In spite of the civil rights office’s letter, ridiculous allegations of harassment continue. During the past year, students across the country have been found guilty of harassment for clearly protected speech. At Occidental College a student radio shock jock was found guilty of sexual harassment for mocking male and female student representatives – and practically everyone else – on air. At the University of Massachusetts, Amherst, students were threatened with criminal harassment charges for a drawing that mocked race-baiting on campus.
At the University of New Hampshire, a student was found guilty of harassment, kicked out of the dorms and sentenced to mandatory psychological counseling for posting a flier suggesting that co-eds could lose weight by taking the stairs.
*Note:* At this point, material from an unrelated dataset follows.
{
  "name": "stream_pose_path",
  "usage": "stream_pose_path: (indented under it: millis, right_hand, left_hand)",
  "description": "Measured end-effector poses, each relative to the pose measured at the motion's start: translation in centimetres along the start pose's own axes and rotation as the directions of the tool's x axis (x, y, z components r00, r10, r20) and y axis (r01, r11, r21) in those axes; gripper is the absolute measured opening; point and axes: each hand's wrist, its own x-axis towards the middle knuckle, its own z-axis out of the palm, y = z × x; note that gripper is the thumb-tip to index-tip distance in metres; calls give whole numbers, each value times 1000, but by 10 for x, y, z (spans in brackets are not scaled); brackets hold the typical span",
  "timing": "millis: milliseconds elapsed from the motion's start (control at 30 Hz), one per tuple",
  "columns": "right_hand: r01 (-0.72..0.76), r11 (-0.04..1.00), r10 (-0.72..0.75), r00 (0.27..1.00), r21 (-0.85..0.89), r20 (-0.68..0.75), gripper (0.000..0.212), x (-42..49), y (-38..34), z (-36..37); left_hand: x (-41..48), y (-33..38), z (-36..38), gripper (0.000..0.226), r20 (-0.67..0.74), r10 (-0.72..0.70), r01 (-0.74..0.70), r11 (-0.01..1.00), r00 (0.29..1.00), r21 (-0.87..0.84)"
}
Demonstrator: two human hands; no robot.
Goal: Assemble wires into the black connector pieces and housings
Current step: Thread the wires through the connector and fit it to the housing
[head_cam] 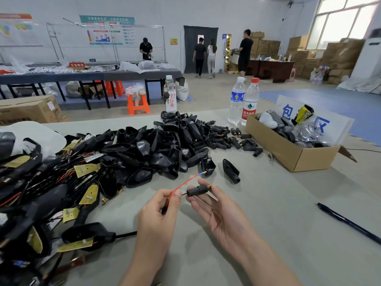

And at Rhode Island College, a professor was brought up on charges of “harassment” for refusing to punish students’ offensive yet constitutionally protected speech.
Universities across the country will be sent into a liability panic if Lyle is allowed to remain good law. After all, how do you properly discuss Chaucer, Nabakov, Joyce or any number of modern writers without talking about sex? Wouldn’t this make hosting plays such as Angels in America, The Vagina Monologues, or even many by Shakespeare extremely risky?
Readers should not laugh off these scenarios as far-fetched. Equally silly allegations have already been at the center of sexual harassment lawsuits, and I constantly receive e-mail from students who believe they have been harassed simply by hearing things they didn’t like.
If Lyle is not handily overturned, the university counsels and the “risk management” experts will warn their institutions that the category of speech that can be considered “harassing” has, yet again, expanded. The colleges, trying to avoid being sued, will respond with increased vigilance to address student reports of “harassment” even if the alleged harassment is little more than a comment that angers another student.
The paranoia about sexual harassment liability will rise, the concern for protecting robust expression will, once again, be sacrificed and too many unlucky students will graduate with a belief that speech is only free as long as no one objects to it. Having seen this pattern reproduced over the years with previous harassment decisions, I can all but guarantee this is exactly what will take place.
If the California Supreme Court does not take this case as an opportunity to restore some sanity to harassment law, we can only expect things on campus to get worse.